**Problem description:** Every line of the material is to be set down again without any change.

**Raw data:**
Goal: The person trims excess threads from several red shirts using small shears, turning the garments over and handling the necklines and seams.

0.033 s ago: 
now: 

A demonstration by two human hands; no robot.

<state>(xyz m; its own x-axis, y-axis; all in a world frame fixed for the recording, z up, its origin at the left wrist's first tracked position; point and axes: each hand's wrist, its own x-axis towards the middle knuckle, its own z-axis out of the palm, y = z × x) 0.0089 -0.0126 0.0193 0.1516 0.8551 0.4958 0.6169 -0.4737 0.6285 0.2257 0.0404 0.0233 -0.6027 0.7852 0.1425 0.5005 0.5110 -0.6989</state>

**Answer section:**
Goal: The person trims excess threads from several red shirts using small shears, turning the garments over and handling the necklines and seams.

0.033 s ago: 
now: 

A demonstration by two human hands; no robot.

<state>(xyz m; its own x-axis, y-axis; all in a world frame fixed for the recording, z up, its origin at the left wrist's first tracked position; point and axes: each hand's wrist, its own x-axis towards the middle knuckle, its own z-axis out of the palm, y = z × x) 0.0089 -0.0126 0.0193 0.1516 0.8551 0.4958 0.6169 -0.4737 0.6285 0.2257 0.0404 0.0233 -0.6027 0.7852 0.1425 0.5005 0.5110 -0.6989</state>

No further response is required.